What’s new: Facebook AI and Stanford researchers led by Urvashi Khandelwal enhanced language models that predict the next word in an incomplete sentence by enabling them to search for potential answers in the training data. They call their algorithm kNN-LM.

Key insight: It’s much easier for a model to identify two sentence fragments that have similar meanings than it is to complete them. kNN-LM takes advantage of the easier task to improve performance on the harder one. Given a sentence fragment and asked to predict the next words, it searches the training set for sentences similar to that sentence fragment and uses what it finds to help predict the missing words. For example, the model might match a target starting, “Dickens is the author of ___,” with the training sentence, “Dickens wrote Oliver Twist.” The model then knows that “Oliver Twist” may be appropriate to add to the target.

How it works: The authors offer a pretrained model, vector representations of training sentences, and an algorithm for combining information when analyzing a test sentence. Their approach works with any pretrained neural language model, but they used transformer networks in most experiments.

  • kNN-LM starts by generating vector representations of every sequence in the training set. Then it searches these vectors for the k-nearest neighbor vector representations of the new input sequence. The closer a training sequence’s vector is to the input’s vector, the more heavily it weights the training sequence’s next token.
  • The neural language model also directly predicts the next token for the input.
  • Then it factors both the k-nearest neighbors prediction and language model’s prediction into a final decision. A hyperparameter controls how heavily it considers each one.

Results: Tested on a dataset of Wikipedia articles, kNN-LM achieved a score of 15.79 for perplexity, a measure of predictive accuracy, more than 10 percent better than the previous state-of-the-art model.
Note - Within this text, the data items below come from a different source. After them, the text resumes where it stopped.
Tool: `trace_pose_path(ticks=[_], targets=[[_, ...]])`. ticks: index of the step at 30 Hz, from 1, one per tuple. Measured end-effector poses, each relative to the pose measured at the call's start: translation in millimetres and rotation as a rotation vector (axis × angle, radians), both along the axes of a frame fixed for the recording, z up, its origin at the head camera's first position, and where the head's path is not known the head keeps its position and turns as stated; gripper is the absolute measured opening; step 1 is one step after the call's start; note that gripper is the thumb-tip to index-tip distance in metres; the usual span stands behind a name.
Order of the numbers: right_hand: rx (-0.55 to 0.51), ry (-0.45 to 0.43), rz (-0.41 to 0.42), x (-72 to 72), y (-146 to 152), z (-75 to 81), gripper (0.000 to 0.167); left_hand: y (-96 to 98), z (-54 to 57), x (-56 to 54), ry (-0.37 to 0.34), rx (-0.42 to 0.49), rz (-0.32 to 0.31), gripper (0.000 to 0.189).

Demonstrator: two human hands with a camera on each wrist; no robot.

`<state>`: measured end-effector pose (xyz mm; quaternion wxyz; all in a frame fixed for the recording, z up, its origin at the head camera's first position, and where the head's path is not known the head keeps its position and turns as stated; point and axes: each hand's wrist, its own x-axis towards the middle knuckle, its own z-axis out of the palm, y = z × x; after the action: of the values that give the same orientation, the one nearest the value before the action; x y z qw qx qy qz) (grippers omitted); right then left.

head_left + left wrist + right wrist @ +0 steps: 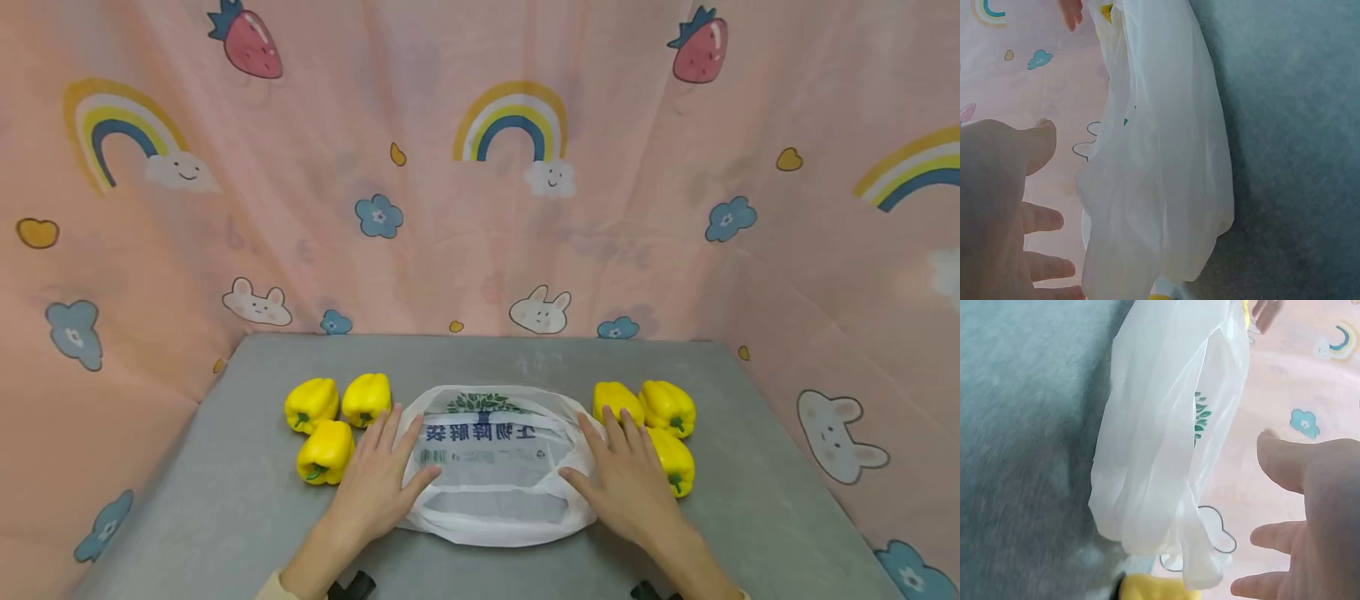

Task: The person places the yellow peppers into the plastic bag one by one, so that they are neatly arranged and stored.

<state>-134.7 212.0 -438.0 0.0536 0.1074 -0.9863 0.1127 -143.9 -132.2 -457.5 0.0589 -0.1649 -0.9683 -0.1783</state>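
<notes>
A white plastic bag [495, 533] stands on the grey table with its mouth spread wide toward me; green leaves and blue characters show inside it. My left hand [378, 479] is beside the bag's left rim, fingers spread and straight. On the other side, my right hand [628, 479] mirrors it, fingers extended near the right rim. In the left wrist view, the bag's thin side [1166, 137] shows in folds, with the left hand [997, 212] above it and nothing gripped. The right wrist view shows the right hand [1329, 512] likewise spread near the bag's loose edge [1200, 550].
Three yellow bell peppers [325, 452] sit left of the bag, behind and beside my left hand. Three more yellow bell peppers [667, 407] cluster on the right, partly covered by my right hand. A pink patterned cloth [420, 275] surrounds the grey table [225, 517].
</notes>
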Motion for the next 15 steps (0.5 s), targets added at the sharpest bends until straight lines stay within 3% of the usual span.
trace_pose_path(ticks=[6,15], targets=[[-0.027,0.039,0.012,3.7,12,3.9,0.075,-0.4,-3.7,-2.0,-0.006,0.062,-0.01,0.071],[-0.088,0.128,0.009,9.1,35,8.5,0.067,-0.5,-10.6,-8.8,-0.057,0.172,0.045,0.066]])
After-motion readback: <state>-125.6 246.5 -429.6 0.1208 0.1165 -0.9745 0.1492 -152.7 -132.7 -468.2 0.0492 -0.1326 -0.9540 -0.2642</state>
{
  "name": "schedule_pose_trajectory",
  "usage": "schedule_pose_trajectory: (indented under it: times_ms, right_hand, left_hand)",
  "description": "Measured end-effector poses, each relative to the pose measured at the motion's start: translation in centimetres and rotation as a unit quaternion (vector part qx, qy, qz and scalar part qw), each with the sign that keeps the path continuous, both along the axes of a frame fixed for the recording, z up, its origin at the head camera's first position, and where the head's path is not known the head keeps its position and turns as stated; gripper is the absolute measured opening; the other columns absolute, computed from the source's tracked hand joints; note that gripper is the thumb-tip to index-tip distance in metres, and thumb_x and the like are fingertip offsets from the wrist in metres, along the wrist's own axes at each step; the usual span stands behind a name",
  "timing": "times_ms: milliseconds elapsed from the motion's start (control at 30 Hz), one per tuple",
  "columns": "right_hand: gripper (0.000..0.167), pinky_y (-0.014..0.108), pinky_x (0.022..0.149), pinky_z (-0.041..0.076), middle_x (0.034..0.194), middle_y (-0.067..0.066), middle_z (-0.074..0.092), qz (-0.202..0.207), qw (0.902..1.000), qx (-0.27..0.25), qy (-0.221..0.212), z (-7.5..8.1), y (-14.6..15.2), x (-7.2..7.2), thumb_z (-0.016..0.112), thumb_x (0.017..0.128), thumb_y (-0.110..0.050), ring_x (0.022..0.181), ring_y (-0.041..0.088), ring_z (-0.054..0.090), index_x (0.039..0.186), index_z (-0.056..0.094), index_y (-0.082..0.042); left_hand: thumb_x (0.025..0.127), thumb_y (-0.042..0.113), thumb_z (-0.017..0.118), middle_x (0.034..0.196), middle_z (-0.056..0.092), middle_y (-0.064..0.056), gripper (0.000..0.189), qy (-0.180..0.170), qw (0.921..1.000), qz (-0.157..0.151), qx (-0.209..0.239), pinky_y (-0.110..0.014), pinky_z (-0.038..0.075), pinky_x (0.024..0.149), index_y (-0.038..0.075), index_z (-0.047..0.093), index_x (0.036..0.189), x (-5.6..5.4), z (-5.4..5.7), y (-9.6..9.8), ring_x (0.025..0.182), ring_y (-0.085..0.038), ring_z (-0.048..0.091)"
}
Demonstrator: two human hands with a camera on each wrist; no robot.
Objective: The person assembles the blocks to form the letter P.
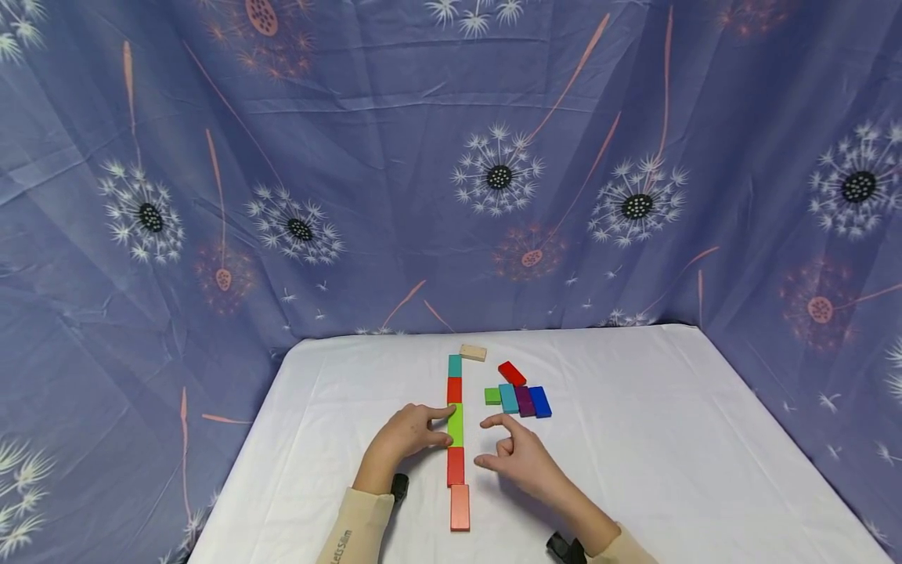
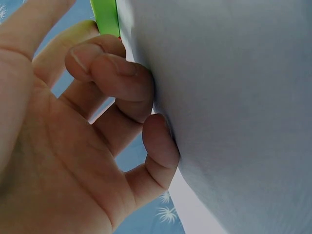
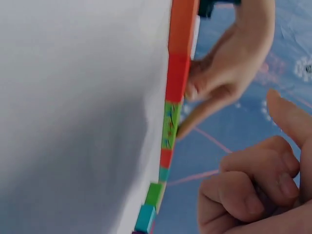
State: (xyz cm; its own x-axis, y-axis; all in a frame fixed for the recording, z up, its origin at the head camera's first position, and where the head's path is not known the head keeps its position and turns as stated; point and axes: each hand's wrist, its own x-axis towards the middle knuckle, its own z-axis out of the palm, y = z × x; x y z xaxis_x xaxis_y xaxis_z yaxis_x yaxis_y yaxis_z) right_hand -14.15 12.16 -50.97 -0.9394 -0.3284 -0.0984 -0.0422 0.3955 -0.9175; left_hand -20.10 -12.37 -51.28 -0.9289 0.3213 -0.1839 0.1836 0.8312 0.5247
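A lime green block (image 1: 456,425) lies in a straight row of flat blocks, between a red block (image 1: 454,390) and a nearer red block (image 1: 456,467). My left hand (image 1: 410,431) touches its left side with the index finger and thumb, both on that same side. In the left wrist view, the other fingers bend down against the white cloth. My right hand (image 1: 524,464) hovers to the right of the row, apart from it, with thumb and index finger spread around nothing. Its other fingers curl in, as the right wrist view shows.
A teal block (image 1: 455,366) ends the row at the far side and a salmon block (image 1: 460,507) at the near side. Right of it lie a small green block (image 1: 492,396) and several coloured ones. A beige block (image 1: 473,352) sits behind. Patterned curtains surround the table.
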Motion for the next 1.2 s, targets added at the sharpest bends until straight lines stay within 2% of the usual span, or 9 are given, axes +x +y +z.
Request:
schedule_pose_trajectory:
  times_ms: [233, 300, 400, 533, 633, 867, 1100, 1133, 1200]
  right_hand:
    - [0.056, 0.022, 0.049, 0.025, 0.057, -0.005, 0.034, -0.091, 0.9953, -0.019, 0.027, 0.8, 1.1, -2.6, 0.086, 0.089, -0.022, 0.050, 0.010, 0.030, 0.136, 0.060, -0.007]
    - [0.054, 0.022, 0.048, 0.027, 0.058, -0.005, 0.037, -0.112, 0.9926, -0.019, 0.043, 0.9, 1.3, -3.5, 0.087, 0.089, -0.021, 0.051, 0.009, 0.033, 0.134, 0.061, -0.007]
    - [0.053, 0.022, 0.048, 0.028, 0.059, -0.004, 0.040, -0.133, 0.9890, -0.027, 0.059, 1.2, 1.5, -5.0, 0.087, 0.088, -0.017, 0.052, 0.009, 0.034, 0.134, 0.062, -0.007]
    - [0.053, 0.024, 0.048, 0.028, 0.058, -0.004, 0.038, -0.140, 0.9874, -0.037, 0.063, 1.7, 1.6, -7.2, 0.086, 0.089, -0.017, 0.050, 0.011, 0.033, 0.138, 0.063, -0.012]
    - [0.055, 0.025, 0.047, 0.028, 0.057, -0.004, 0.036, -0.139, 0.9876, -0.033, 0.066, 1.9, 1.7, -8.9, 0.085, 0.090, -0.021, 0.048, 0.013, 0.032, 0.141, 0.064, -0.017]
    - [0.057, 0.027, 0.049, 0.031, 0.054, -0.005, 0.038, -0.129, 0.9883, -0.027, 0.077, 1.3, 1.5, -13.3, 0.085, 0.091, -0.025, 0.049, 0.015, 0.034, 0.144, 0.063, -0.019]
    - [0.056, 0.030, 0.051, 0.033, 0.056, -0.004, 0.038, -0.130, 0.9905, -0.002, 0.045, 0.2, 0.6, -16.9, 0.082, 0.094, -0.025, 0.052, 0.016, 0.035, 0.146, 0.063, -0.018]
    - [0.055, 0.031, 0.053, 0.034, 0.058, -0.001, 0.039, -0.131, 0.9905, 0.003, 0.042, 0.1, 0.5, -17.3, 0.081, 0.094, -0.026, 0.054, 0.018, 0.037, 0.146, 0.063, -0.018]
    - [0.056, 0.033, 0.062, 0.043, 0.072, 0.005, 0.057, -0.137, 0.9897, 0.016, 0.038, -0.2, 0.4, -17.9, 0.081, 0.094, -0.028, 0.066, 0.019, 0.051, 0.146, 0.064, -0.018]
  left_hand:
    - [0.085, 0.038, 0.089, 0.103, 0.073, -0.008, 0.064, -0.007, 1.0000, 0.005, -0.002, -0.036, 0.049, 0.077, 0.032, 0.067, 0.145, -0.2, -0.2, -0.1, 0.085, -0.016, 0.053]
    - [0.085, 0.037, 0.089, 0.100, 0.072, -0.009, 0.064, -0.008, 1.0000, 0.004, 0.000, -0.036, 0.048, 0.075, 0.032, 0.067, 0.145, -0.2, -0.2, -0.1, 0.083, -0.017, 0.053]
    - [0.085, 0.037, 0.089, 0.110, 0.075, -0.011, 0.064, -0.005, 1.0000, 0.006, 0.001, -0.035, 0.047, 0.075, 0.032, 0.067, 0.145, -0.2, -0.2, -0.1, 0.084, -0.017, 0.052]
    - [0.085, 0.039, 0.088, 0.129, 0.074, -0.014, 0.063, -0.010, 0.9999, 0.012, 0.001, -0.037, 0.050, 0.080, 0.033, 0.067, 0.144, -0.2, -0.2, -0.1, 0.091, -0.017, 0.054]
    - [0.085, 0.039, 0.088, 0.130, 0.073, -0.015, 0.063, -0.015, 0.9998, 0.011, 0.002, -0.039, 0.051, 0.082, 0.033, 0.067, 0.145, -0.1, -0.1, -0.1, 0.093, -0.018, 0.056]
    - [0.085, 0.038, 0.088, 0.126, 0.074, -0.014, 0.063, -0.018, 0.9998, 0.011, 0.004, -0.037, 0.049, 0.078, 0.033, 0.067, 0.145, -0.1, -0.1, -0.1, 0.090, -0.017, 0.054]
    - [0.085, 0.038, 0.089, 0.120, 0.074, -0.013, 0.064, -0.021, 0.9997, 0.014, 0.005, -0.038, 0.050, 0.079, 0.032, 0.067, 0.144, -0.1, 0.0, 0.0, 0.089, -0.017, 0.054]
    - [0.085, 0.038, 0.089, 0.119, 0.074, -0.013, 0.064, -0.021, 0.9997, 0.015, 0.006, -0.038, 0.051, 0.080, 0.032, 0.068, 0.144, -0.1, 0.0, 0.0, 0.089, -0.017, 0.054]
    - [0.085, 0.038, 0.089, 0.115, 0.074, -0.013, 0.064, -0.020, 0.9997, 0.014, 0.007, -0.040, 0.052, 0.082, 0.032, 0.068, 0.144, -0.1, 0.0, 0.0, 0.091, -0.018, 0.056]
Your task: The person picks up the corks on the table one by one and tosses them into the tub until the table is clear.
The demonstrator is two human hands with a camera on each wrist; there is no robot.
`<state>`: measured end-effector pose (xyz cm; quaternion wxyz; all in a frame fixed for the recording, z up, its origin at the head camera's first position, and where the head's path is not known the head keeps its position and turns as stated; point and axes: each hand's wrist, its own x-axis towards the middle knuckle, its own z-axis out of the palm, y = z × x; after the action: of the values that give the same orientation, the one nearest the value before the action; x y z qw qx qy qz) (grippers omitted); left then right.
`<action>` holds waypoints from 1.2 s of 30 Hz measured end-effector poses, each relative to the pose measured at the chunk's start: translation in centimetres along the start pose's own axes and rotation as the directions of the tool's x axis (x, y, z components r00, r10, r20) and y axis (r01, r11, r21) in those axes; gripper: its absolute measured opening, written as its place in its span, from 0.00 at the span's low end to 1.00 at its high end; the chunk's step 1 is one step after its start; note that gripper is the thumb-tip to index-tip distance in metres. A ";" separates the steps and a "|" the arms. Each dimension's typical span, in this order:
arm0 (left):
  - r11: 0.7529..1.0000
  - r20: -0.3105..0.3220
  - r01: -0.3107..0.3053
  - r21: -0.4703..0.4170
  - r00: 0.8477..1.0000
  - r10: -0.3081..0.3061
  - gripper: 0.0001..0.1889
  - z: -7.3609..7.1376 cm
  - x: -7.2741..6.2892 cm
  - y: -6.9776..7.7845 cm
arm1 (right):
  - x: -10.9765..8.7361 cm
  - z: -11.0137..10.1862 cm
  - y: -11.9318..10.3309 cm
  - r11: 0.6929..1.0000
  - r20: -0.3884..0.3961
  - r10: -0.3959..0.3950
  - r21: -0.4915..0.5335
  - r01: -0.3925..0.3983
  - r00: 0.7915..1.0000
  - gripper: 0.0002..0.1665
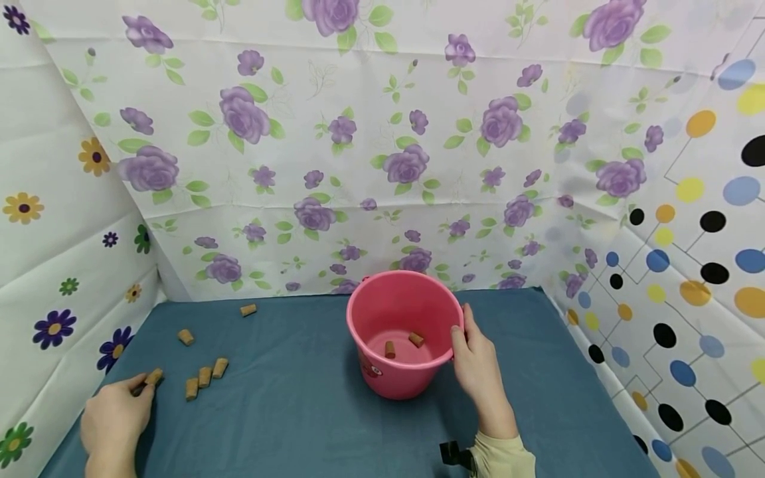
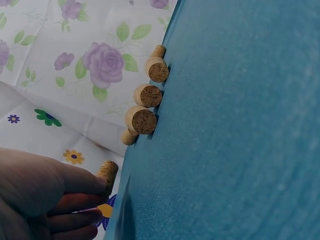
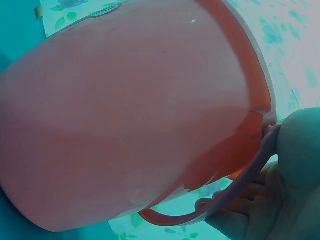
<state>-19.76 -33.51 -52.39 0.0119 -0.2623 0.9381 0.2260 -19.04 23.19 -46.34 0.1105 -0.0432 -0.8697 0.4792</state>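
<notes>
At the left of the head view, my left hand [image 1: 116, 418] pinches a cork [image 1: 154, 377] between thumb and fingers; the left wrist view shows this cork [image 2: 108, 176] at the fingertips. Just right of it lie three corks [image 1: 204, 377] in a slanting row. My right hand [image 1: 480, 362] grips a pink bucket [image 1: 399, 384] at the right side of its rim. In the right wrist view the bucket's handle [image 3: 240, 185] hangs along the fingers of that hand [image 3: 295, 165]. Two corks lie on the bucket floor, one [image 1: 390, 350] left of the other [image 1: 416, 339].
A single cork [image 1: 186, 337] lies behind the row, and another cork [image 1: 248, 310] is farther back. Blue cloth [image 1: 287, 411] covers the table. Floral sheets [image 1: 370, 159] hang at the back, with a flower-print sheet [image 1: 54, 265] left and a dotted sheet [image 1: 687, 318] right.
</notes>
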 end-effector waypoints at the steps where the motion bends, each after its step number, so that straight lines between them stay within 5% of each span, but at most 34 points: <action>1: 1.000 0.003 0.003 -0.003 1.000 -0.003 0.23 0.0 0.0 0.0 | 0.0 0.0 0.0 1.000 0.000 0.000 0.000 0.000 1.000 0.38; 19: 0.997 -0.002 0.039 -0.066 0.999 -0.039 0.25 0.0 0.0 0.2 | -0.1 0.0 0.1 1.000 0.001 0.002 0.000 -0.002 1.000 0.38; 36: 0.996 -0.080 -0.022 -0.085 0.997 0.015 0.25 -0.4 -0.3 1.1 | -0.2 0.1 -0.1 1.000 -0.012 -0.007 0.000 0.007 1.000 0.37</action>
<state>-19.99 -32.69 -51.53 -0.0386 -0.2626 0.9296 0.2557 -18.91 23.01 -46.31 0.1174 -0.0432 -0.8691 0.4785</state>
Why it matters: Language models likely won’t interpret technical terms found in, say, the NuerIPS proceedings, if they’re trained on Wikipedia. kNN-LM lets them find less related words in the training data, potentially improving generalization to obscure subject matter.

We’re thinking: A key step for winning computer vision competitions like ImageNet has been to train multiple models and ensemble (or average) them. This confers perhaps a 1 percent boost in performance, but it’s impractical for most applications because of the computational expense. kNN-LM appears to require a significant computational expense as well, and we look forward to researchers diving deeper into the computational implications.